После смерти Сталина, тем, кто выжил, разрешили вернуться на Кавказ, но депортация оставила глубокие шрамы, которые поколением позже подпитывали чеченский сепаратизм. Как и многие другие бывшие изгнанники, старик снова приехал в Казахстан, когда началась первая чеченская война. Еще больше людей бежали во время второй чеченской кампании, начатой в 1999 году при первом премьерстве Владимира Путина.

Но сейчас, когда война кончена, когда Чечня восстанавливается, не хочет ли старик вернуться домой?

«Нет, — ответил он. — Мы говорим по телефону, и нас беспокоит то, что там происходит. Один мой родственник был убит, и никто не знает, почему, никто не знает, кто это сделал. Его тело просто бросили на кладбище. Это было на прошлой неделе. Такое там происходит сплошь и рядом».

Я хотела спросить, на ком лежит ответственность, но он перебивает: «Если кто-то попытается расследовать, его тоже убьют. Такой уж там режим. Вы ведь знаете, что я имею в виду».

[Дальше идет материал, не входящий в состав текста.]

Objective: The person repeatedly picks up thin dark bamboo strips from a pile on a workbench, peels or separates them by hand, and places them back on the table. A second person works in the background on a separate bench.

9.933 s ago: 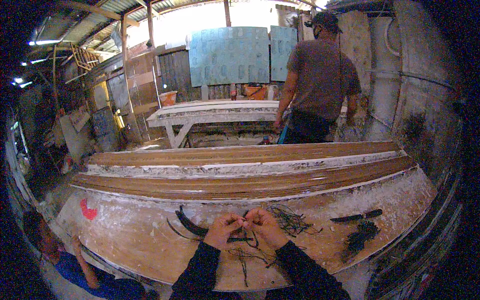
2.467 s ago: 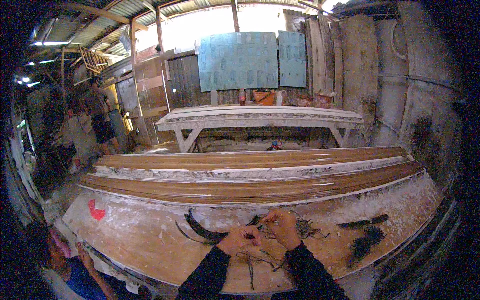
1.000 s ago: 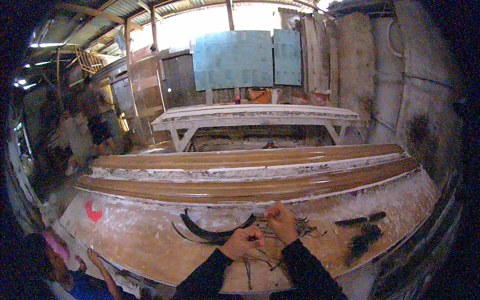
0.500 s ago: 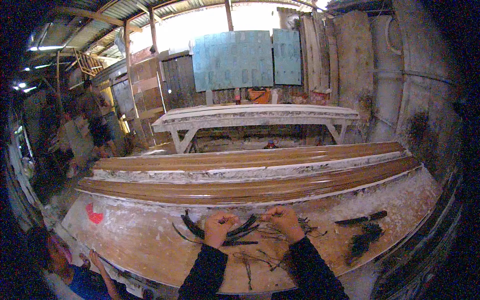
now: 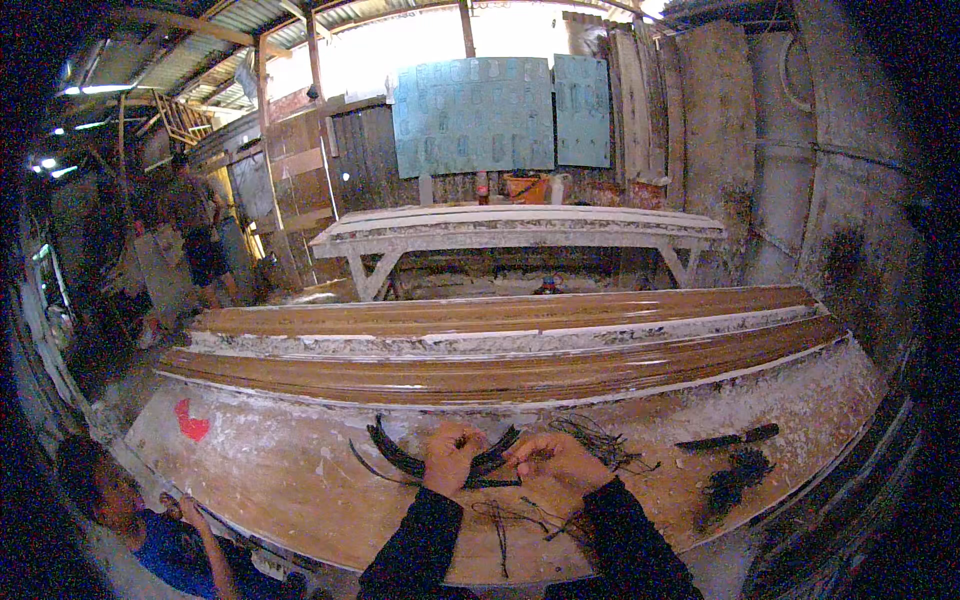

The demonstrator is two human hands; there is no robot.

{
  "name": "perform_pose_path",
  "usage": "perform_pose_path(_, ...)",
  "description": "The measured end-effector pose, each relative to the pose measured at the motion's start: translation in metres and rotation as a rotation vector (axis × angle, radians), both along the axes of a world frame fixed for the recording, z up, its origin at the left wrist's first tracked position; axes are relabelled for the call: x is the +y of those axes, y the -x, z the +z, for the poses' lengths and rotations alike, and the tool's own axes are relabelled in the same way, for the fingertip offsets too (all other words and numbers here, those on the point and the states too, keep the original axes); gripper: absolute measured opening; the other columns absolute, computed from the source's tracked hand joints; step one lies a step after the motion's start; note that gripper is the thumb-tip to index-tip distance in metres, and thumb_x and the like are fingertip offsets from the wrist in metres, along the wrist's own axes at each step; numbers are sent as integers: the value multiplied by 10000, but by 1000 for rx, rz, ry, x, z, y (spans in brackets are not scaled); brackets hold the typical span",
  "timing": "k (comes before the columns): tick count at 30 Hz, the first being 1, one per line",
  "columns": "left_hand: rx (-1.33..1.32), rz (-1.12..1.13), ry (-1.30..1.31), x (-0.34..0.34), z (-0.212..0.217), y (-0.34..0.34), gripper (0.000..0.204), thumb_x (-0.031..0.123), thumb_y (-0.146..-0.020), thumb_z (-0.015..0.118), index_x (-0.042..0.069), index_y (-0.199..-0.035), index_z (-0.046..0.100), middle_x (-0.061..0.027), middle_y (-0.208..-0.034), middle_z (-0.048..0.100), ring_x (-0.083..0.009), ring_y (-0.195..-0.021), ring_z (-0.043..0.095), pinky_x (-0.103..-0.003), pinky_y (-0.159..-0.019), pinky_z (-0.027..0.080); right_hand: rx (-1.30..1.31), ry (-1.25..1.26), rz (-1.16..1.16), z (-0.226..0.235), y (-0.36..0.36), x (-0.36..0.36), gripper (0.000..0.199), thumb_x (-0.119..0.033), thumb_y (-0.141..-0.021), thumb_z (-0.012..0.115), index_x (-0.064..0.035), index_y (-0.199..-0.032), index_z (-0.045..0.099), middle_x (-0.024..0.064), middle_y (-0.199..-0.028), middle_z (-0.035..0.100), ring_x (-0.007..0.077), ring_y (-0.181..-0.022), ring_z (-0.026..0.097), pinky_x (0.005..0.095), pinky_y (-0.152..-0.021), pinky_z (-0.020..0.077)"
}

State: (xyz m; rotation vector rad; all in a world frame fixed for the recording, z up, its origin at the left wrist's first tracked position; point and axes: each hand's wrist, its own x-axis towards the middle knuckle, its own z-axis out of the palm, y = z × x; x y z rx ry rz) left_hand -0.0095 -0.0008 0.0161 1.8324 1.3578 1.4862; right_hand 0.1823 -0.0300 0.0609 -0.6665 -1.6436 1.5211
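Downward-forward fisheye view from the head

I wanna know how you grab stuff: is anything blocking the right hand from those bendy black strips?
Nothing visible is: the right hand is close beside the right end of the black strips, though whether they touch is unclear.

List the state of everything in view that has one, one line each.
Left hand: fingers curled, beside the strips; grip unclear
Right hand: fingers bent, near the strips' right ends; grip unclear
Black strips: curved, bunched
Thin dark cords: loose, tangled
Dark knife: lying flat, unheld
Brown grooved boards: glossy, lying lengthwise
Orange bucket: upright
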Motion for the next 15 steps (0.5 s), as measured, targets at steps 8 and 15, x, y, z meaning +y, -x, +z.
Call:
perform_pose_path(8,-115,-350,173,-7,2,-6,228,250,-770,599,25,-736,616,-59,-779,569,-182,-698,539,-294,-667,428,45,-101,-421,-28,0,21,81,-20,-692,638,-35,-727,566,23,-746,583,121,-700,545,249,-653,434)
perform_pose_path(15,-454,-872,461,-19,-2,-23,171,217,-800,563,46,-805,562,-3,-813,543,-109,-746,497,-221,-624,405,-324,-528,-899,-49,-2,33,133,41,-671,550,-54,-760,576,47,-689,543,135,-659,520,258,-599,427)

Я знаю, что он имеет в виду.

Год назад в Грозном правозащитница Наталья Эстемирова, с которой я была знакома, шла на работу и была похищена людьми в масках. В тот же день ее тело с пулевыми ранениями было найдено в канаве.

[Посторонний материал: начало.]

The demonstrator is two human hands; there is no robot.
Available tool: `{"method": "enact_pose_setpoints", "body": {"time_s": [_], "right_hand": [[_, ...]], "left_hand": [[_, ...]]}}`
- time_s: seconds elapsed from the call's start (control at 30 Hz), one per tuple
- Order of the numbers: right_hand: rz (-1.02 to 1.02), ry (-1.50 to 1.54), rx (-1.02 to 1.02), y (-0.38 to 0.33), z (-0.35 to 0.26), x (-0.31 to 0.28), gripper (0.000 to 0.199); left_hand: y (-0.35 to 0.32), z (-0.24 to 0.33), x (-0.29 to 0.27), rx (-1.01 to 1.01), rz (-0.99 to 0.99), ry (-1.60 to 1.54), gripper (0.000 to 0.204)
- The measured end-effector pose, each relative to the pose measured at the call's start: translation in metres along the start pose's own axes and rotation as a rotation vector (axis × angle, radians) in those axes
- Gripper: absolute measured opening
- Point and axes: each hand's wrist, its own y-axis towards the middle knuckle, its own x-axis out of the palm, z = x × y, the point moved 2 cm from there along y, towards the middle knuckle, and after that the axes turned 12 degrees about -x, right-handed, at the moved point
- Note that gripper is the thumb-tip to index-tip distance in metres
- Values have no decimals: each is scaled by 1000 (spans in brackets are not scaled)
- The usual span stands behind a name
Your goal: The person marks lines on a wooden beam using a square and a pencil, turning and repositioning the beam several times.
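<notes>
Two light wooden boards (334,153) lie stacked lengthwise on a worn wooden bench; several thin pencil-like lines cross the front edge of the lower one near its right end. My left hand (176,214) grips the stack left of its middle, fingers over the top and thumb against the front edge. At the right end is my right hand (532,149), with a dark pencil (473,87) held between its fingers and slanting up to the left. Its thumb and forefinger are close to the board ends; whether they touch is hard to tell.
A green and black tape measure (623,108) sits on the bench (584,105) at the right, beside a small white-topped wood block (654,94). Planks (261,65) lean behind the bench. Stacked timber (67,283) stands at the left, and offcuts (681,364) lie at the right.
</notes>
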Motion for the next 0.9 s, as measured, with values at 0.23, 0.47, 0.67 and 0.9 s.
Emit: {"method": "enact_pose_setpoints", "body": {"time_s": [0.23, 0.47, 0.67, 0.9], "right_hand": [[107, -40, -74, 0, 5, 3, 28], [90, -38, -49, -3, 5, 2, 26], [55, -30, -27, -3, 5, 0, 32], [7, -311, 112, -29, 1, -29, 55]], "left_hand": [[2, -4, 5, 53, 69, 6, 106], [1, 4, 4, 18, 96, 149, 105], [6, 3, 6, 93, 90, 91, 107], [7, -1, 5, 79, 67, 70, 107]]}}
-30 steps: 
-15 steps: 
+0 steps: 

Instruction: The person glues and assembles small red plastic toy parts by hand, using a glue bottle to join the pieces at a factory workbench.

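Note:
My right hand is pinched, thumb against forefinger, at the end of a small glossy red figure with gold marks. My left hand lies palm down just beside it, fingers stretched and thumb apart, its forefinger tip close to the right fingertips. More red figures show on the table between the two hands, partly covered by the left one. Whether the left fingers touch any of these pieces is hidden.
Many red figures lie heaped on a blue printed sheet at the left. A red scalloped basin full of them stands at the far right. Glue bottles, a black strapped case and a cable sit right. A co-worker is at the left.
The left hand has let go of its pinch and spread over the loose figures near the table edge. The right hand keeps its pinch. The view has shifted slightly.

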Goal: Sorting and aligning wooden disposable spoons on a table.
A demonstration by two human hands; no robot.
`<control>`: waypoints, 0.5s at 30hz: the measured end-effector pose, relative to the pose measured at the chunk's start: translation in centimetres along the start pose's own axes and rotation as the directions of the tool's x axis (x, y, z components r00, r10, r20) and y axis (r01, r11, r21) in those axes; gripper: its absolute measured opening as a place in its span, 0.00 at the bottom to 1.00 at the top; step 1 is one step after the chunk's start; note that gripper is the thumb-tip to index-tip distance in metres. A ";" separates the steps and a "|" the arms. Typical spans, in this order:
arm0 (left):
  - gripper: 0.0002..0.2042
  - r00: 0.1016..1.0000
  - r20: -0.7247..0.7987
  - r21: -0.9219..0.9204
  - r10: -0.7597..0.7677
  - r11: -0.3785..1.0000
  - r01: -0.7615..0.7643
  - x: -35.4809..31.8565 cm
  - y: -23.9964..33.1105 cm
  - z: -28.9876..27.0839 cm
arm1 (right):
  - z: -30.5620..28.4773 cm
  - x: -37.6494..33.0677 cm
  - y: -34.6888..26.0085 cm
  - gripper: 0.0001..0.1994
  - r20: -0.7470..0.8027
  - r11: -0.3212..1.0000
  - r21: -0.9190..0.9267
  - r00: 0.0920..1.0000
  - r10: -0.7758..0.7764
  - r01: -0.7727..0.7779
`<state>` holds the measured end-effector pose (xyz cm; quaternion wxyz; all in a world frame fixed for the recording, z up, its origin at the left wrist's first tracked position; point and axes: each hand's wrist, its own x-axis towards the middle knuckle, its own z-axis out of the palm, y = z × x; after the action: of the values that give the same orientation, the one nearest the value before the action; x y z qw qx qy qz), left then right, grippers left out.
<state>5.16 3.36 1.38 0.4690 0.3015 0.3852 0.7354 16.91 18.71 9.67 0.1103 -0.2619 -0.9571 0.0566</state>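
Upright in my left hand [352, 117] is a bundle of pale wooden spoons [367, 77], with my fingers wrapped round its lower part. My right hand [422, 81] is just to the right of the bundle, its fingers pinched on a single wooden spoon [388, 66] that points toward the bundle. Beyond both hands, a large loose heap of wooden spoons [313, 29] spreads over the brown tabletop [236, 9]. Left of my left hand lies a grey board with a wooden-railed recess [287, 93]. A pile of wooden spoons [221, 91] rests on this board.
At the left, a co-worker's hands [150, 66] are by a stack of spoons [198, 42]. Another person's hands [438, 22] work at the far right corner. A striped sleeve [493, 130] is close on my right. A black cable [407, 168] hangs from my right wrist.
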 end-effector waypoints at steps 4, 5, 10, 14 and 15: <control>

До сих пор никто не привлечен за это к ответственности. Большинство чеченцев уверены в том, что это преступление никогда не будет расследовано до конца.

Мужчина в овечьей папахе неловко пошевеливается. «Давайте не будем о политике, — просит он. — Давайте поговорим о наших казахских друзьях, выпьем за молодоженов. У нас ведь праздник, в конце концов!»

Мне интересно, что жених Богдан думает о возможности переезда в Чечню. Его отец сказал мне, что хочет устроить своего сына на тихий правительственный пост в Грозном. Но Богдан, похоже, не слишком туда стремится.

Поехать туда, чтобы найти и похитить для себя жену — это одно. Жить там постоянно — совсем другое.

«Все, конечно, в руках Аллаха, — говорит он мне. — Но я, наверное, подожду».